Havia um homem que conservava a mãe
congelada num freezer. Duas vezes ao dia a visitava, tanto pelo costume da
bênção, quanto pela necessidade de verificar o bom funcionamento do aparelho.
Um apagão por horas, há três anos, exigira a instalação de um gerador. A mãe
ganhara também um freezer reserva, mais aperfeiçoado do que este onde repousa
confortavelmente. Ele próprio instalara novas tubulações de compressor e
termômetro para ajustes mais precisos, tudo aprendido pelo Youtube. Era um
entusiasta da tecnologia, e a mãe, uma egiptóloga consagrada, sempre o
estimulara.

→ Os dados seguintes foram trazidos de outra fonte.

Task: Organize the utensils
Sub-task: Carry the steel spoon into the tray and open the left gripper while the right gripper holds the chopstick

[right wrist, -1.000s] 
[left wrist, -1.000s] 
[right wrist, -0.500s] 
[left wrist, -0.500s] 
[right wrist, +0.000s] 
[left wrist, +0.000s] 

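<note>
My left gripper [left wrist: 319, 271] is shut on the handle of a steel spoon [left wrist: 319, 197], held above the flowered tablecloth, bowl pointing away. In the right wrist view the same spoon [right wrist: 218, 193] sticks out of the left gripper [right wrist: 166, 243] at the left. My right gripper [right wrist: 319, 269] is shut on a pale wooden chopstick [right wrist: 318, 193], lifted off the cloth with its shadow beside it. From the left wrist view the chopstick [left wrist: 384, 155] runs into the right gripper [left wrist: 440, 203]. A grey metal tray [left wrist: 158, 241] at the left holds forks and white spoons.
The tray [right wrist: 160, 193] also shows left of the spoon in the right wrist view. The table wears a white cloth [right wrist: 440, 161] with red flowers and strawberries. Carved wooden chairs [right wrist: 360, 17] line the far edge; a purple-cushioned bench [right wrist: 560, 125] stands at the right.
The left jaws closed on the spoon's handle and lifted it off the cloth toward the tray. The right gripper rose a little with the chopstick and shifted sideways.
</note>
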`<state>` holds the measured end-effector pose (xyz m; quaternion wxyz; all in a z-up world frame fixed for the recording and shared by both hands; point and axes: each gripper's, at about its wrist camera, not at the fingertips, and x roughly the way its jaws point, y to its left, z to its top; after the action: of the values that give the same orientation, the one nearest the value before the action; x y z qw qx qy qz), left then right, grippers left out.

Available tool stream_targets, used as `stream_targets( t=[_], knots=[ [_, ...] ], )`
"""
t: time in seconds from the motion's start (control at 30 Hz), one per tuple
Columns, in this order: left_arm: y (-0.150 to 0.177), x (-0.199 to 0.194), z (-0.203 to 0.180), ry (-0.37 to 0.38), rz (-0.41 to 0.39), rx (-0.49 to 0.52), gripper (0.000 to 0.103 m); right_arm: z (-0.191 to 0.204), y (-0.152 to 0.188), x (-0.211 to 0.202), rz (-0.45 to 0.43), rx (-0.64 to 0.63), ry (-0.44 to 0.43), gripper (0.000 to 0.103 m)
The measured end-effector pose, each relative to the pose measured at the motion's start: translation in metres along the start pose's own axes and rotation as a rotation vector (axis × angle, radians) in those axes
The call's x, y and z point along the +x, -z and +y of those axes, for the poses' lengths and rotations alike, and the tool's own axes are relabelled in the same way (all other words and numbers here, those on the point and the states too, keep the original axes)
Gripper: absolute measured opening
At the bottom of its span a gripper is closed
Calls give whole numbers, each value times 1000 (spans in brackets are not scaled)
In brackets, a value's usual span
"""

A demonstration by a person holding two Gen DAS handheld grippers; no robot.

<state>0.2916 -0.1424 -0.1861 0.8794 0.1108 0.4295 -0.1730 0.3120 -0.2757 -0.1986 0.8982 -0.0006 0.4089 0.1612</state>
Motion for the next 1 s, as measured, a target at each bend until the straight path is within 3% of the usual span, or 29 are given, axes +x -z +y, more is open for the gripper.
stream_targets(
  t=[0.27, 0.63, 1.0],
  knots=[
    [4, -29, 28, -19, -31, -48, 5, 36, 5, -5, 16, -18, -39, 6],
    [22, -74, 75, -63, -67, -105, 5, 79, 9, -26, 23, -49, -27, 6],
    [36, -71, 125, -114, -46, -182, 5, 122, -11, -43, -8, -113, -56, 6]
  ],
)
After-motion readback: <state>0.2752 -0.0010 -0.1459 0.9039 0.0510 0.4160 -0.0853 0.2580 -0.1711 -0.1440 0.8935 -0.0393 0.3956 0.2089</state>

Ela fora previdente em guardar in vitro seu embrião, como se
previsse o soterramento trágico do marido no Vale dos Reis. A idade avançada
com que o concebeu e o criou não fez que o amasse mais, já que não tinha uma
alma passional e, no fundo, a maternidade acertada com o marido era outro plano
a se cumprir. Era idêntico ao pai para além do mesmo nome. Ele soube disso ao
encontrar numa pasta fotos de uma expedição. Ela nunca falava dele e seu ressurgimento
no filho era como a continuidade de um pacto de vida a dois brevemente adiado. Se
alguns viram nisso uma forma de negação, pesando na balança, isso não a impediu
de amar o filho, ainda que com o amor reservado ao outro. Embora a comunicação
e os gestos de explicito afeto fossem raros, eram muito ligados. Certa frieza,
bem como a racionalidade desconcertante vieram da mãe. Aliás, sentia-se ainda
mais próximo dela agora, quando o silêncio era justificável. Afastado do
emprego desde a doença, a demanda de cuidados não mudara com seu estado atual. Quando
Maat escapulia, e tinha que buscá-la na vizinhança, era abordado pelas senhorinhas
que sempre perguntavam como estava. Ele se reservava a um discreto franzir os
lábios, enquanto acariciava com violência o dorso da fujona. A gata amarelo
ocre é o que lhe restara, além da pensão que sacava sacrilicamente todo mês. O
governo exigia comprovação anual de vida. Apanhava de empréstimo uma daquelas
velhinhas da casa de repouso, onde vez ou outra fazia trabalho voluntário. Tudo
ia muito bem, até que no último mês, percebeu um som estranho e contínuo na
câmara frigorífica. Achou inicialmente que era o motor. Examinou
meticulosamente o condensador. Nenhum vazamento do gás freon, as borrachas novas,
intactas. Por segurança mudou a mãe para o reserva. Há algumas semanas o zunido
voltou, como se emitisse mais do que um som, uma mensagem em frequência
baixíssima que inquieta o sono de Maat sinuosa, a calda de cobra, o pelo cada
vez mais amarelo. Um pouco arrependido, pensou nas instruções precisas da mãe,
mas na hora h não teve coragem de congelar a gata. O coração chega a pesar no
peito, como se a mãe tivesse acabado de morrer. Às vezes desce as escadas e
sentado recosta os ouvidos na parede do freezer. Queria ter preservado a
memória gelada do tubo de ensaio. Por vezes apenas sussurra: Mamãe, é você?